= DATA SHOWN =
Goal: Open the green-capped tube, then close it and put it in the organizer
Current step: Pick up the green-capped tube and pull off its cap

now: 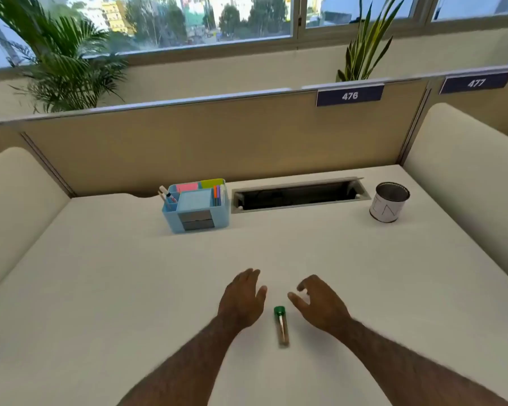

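Note:
A small clear tube with a green cap (281, 326) lies flat on the white desk near me, cap pointing away from me, brownish contents inside. My left hand (242, 298) hovers just left of it, palm down, fingers spread and holding nothing. My right hand (318, 303) is just right of the tube, fingers loosely curled apart, also empty. Neither hand touches the tube. The light blue desk organizer (173, 221) stands farther back, left of centre, holding pens, markers and coloured sticky notes.
A metal tin with a white paper label (389, 202) stands at the back right. A recessed cable slot (299, 194) is cut into the desk beside the organizer. Beige partition walls and padded side panels enclose the desk.

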A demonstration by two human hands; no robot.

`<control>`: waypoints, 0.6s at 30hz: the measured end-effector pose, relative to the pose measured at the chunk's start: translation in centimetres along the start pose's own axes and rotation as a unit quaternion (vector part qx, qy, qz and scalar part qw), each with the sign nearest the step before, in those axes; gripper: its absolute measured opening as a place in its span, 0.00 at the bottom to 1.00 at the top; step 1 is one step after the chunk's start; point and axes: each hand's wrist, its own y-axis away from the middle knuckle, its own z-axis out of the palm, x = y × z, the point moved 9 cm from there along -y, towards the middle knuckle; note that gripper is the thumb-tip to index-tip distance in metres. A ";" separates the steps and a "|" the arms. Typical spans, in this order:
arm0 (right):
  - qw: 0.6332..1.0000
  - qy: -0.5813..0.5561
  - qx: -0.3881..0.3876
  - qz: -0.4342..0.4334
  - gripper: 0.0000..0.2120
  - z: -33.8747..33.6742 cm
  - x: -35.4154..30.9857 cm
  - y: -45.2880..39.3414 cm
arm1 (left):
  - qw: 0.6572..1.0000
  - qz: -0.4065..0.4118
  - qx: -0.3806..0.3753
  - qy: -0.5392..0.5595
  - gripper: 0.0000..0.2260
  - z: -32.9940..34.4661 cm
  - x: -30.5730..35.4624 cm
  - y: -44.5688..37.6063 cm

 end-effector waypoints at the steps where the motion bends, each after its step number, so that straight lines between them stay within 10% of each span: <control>1: 1.000 0.003 -0.015 0.013 0.18 0.6 0.2 0.4 | 1.000 0.000 -0.021 0.004 0.25 0.7 -0.2 0.3; 18: 0.996 0.000 -0.066 0.060 0.20 4.6 -0.7 3.1 | 0.985 -0.038 -0.058 0.160 0.20 6.3 0.4 3.2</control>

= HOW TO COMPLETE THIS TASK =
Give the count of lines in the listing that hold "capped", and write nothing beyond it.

= ANSWER TO THIS EXERCISE =
2